Developmental aspects of anandamide: ontogeny of response and prenatal exposure.

Psychoneuroendocrinology, 1996, Volume: 21, Issue:2

Recent breakthroughs in cannabinoid research, including the identification of two cannabinoid receptors (CB receptors) and a family of endogenous ligands, the anandamides, may shed new light on the sequelae of pre- and perinatal exposure to cannabinoid receptor ligands and enable the experimental manipulation of the endogenous ligand in the developing organism.
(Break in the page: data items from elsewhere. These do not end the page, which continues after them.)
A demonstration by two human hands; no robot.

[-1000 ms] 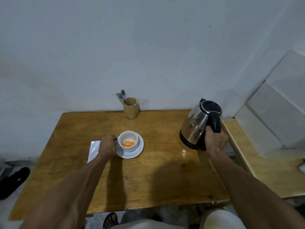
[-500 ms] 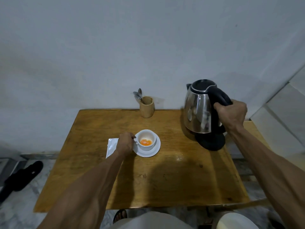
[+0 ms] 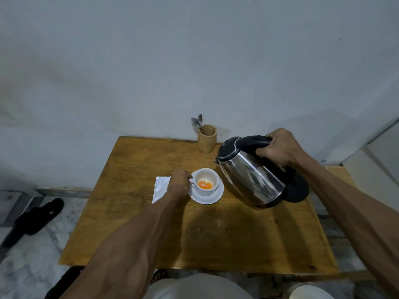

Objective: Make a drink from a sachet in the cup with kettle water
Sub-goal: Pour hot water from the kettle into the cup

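Observation:
A white cup (image 3: pixel 206 181) with orange powder at its bottom stands on a white saucer (image 3: pixel 212 197) in the middle of the wooden table (image 3: pixel 138 223). My left hand (image 3: pixel 179 185) grips the cup's handle from the left. My right hand (image 3: pixel 280 148) holds the black handle of a steel kettle (image 3: pixel 248 178), which is lifted off its black base (image 3: pixel 299 190) and tilted, spout close to the cup's right rim. No water is visible leaving the spout. A silvery sachet (image 3: pixel 159 188) lies flat behind my left hand.
A wooden holder (image 3: pixel 207 139) with spoons (image 3: pixel 197 123) stands at the table's back edge by the wall. A lower wooden surface (image 3: pixel 340 174) adjoins the table on the right. A black sandal (image 3: pixel 35 216) lies on the marble floor at left.
The kettle went from upright above its base to tilted leftward, its spout now next to the cup. My left hand stayed on the cup's handle.

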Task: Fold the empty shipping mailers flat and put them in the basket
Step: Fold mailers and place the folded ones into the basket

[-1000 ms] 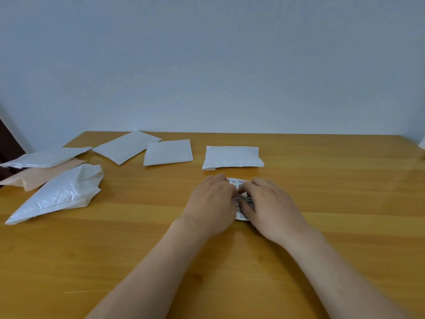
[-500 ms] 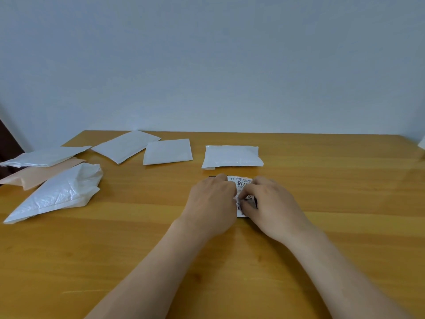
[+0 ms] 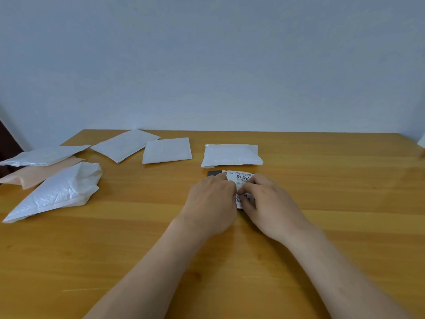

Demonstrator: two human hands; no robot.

In the present study we examined the behavioural response to anandamide (ANA) in developing mice from day 13 into adulthood. We observed that depression of ambulation in an open field and the analgetic response to ANA are not fully developed until adulthood. In a separate set of experiments, we administered five daily injections of ANA (SC, 20 mg/kg) during the last trimester of pregnancy. No effects on birth weight, litter size, sex ratio and eye opening were detected after maternal ANA treatment. Further, no effects on open field performance of the offspring were observed until 4 weeks of age. However, from 40 days of age, a number of differences between the prenatal ANA and control offspring were detected. Thus, the offspring from ANA-treated dams showed impaired responsiveness to a challenge with ANA or delta 0-THC expressed as a lack of immobility in the ring test for catalepsy, hypothermia and analgesia. On the other hand, without challenge, they exhibited a spontaneous decrease in open field activity, catalepsy, hypothermia and a hypoalgetic tendency. These data suggest that exposure to excessive amounts of ANA during gestation alters the functioning of the ANA-CB receptor system. Further experiments investigating responsivity of the immune system suggest an increased inflammatory response to arachidonic acid, and enhanced hypothermic response to lipopolysaccharide in prenatally treated offspring. The results are discussed in relation to other manipulations of the maternal milieu, especially prenatal stress. It is concluded that alterations induced by prenatal exposure to ANA, cannabinoids and other psychotropic drugs or prenatal stress, share common features, but the data also suggest specific effects on the ANA-CB receptor system.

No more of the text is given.